With Australia’s wheat exports set to plunge, and with freight rates relatively high, most of the country’s exports are expected to be shipped to Asian markets. Of course, a declining Australian presence in global wheat markets will create opportunities for alternative producers to secure more market share both in Asia and further afield.
Black Sea, North America will benefit
However, European producers appear unlikely to seize on the opportunity. The International Grains Council (IGC) forecasts that E.U.-28 wheat exports will decline to 22.2 million tonnes in 2018-19 (July-June) from 23.6 million tonnes a year earlier. Moreover, Indrek Aigro, head of business development, Copenhagen Merchants, said the outlook for Baltic Sea production and exports was also downbeat.
“Between January and July, we only got 60% of what we are normally getting of rainfall,” Aigro said. “This resulted in the loss of yields, country to country, of between 20% to 30% all over.
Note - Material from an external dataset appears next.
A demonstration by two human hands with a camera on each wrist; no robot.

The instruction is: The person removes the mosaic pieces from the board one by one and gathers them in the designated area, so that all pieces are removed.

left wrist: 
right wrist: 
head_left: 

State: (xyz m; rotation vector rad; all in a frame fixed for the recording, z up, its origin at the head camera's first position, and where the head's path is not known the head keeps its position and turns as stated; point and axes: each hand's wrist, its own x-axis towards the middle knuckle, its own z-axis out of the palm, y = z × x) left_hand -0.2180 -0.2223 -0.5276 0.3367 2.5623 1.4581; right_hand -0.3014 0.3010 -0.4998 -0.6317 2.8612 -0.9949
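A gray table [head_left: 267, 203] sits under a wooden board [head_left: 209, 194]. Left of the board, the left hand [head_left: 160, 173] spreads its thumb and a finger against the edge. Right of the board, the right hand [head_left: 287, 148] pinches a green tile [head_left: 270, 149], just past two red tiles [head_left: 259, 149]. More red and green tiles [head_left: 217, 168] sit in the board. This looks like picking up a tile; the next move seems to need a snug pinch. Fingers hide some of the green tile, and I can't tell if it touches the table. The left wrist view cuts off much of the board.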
This also brought a early harvest, which was completed in August.”
The wet autumn and hot and dry summer saw the harvest fall 30% this year, meaning exports will drop 50% and Baltic Sea origin milling wheat “will not be competing this season to main Black Sea destinations,” he said.
“If there’s anything positive in the (early harvest), it at least gave us a very early window for winter sowings, so we are at the moment having a very good output for next year,” Aigro said.
All of which should leave a sizeable window for Black Sea and North American origin wheats. Sebastien Thilmany, a trader at Ameropa, said demand for Black Sea wheat had been growing worldwide. However, he said 2018-19 production was “normal” after last year’s records. He said that so far, the wheat export pace was at “a record high,” but eventually it would fall away, and this would result in Black Sea wheat exports falling from 67.8 million tonnes in 2017-18 to 56.8 million tonnes in 2018-19.
In North America, IGC expects Canadian exports to rise to 23.5 million tonnes in 2018-19, up from 23.6 million tonnes a year earlier, while it predicts U.S. exports of wheat will total 30 million tonnes, up from 24.5 million tonnes a year earlier. The net global result will mean the IGC’s major exporters will see sales fall from an estimated 164.2 million tonnes in 2017-18 to a forecast 156.2 million tonnes in 2018-19.